● TASK STATEMENT:
Start with the first line of the data and end with the line that holds "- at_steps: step"; write out each one exactly.

● INPUT DATA:

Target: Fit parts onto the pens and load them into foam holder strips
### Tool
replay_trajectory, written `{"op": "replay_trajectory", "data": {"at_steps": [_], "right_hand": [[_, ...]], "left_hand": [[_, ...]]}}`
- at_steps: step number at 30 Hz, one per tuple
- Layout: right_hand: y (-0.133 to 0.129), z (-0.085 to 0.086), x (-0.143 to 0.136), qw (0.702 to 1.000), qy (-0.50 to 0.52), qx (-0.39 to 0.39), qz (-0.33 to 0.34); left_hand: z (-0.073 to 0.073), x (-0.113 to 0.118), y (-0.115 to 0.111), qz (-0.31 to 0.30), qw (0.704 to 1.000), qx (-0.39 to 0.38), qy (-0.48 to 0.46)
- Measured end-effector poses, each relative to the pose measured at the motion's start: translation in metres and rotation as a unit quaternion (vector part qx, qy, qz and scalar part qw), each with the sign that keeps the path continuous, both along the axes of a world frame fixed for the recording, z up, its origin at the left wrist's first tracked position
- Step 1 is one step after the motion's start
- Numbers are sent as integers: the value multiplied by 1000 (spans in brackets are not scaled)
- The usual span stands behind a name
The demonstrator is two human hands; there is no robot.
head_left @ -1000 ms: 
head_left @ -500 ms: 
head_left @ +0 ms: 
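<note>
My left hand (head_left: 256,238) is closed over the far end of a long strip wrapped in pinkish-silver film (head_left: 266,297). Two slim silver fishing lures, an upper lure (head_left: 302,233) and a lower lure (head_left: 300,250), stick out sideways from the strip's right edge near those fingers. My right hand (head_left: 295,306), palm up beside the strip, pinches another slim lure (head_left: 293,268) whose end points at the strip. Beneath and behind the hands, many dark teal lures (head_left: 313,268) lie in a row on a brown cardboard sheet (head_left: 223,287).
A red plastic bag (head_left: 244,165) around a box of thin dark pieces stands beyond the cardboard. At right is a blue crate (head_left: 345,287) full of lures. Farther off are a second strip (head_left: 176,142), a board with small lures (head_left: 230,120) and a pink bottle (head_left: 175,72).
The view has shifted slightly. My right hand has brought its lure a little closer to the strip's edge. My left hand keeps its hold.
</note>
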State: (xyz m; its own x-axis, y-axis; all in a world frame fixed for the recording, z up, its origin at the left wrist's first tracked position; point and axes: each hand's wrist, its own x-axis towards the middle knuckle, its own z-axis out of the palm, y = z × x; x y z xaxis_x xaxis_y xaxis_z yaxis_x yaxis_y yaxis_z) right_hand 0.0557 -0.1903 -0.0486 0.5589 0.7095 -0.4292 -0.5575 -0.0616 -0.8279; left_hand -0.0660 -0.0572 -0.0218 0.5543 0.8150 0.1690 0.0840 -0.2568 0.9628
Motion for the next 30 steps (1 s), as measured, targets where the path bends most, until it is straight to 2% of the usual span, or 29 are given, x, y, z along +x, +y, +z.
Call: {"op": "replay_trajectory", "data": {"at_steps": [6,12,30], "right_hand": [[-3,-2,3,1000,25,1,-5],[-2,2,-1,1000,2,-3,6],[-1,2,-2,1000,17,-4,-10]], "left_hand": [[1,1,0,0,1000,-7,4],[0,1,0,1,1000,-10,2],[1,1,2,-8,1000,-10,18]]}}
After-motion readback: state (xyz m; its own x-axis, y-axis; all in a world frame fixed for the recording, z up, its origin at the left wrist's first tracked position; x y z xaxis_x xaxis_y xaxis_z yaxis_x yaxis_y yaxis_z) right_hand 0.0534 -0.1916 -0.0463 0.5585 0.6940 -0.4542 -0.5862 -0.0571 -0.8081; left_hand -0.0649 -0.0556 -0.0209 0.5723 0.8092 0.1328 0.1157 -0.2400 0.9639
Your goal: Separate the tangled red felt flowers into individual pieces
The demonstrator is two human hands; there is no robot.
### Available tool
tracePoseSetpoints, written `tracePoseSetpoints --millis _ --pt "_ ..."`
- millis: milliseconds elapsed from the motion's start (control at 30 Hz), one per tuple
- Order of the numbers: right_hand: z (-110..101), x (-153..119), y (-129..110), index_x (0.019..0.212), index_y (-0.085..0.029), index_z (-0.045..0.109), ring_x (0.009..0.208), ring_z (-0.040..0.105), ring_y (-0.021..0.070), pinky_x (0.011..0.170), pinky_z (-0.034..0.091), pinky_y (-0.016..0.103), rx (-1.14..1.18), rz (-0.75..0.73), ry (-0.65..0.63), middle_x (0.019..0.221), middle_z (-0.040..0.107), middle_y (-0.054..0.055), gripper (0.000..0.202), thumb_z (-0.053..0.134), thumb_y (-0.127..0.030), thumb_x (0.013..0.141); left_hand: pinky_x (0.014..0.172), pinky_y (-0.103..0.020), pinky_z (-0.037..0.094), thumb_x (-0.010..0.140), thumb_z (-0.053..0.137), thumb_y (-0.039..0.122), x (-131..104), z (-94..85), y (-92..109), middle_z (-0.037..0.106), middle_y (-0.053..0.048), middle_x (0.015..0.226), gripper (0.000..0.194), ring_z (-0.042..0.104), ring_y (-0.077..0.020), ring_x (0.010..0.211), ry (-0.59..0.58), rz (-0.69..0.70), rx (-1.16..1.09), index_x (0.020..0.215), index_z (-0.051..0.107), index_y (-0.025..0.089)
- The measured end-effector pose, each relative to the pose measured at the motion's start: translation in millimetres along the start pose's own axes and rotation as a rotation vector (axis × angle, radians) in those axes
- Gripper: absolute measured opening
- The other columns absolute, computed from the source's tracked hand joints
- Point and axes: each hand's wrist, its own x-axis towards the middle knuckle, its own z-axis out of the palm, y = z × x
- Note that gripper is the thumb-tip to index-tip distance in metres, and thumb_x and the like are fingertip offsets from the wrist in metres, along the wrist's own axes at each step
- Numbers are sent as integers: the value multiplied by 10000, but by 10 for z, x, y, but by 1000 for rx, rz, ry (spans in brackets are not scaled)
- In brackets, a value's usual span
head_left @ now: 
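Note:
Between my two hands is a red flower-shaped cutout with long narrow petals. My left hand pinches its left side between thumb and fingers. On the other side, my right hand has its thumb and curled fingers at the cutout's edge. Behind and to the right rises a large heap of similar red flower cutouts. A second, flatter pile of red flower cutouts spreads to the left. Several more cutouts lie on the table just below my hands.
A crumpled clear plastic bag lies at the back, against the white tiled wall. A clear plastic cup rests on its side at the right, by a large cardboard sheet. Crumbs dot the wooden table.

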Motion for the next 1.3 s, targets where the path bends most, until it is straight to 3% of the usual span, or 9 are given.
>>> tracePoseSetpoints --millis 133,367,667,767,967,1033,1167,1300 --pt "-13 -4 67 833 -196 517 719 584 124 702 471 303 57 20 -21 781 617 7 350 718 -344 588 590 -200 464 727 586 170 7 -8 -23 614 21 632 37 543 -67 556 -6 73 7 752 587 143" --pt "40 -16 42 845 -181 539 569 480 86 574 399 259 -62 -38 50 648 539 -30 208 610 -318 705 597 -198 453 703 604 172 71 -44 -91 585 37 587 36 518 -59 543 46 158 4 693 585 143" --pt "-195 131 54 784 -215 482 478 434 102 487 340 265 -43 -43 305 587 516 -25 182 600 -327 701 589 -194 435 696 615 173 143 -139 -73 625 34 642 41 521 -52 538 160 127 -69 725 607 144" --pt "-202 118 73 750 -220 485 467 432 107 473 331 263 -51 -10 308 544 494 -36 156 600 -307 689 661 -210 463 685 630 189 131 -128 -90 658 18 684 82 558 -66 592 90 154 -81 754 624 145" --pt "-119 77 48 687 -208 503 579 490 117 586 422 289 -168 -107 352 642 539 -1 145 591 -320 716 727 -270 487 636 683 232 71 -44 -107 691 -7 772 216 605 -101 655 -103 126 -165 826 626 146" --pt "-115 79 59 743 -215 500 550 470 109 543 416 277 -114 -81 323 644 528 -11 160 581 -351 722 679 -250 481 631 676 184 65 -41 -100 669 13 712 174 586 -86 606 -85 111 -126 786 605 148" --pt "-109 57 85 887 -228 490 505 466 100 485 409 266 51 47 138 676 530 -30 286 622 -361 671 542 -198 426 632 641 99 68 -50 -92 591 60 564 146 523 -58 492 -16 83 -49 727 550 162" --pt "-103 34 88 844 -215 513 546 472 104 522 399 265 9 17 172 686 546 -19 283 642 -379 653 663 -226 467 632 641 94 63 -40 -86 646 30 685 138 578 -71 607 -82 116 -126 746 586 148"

● RESULT:
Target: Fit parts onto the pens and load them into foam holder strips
### Tool
replay_trajectory, written `{"op": "replay_trajectory", "data": {"at_steps": [_], "right_hand": [[_, ...]], "left_hand": [[_, ...]]}}`
- at_steps: step number at 30 Hz, one per tuple

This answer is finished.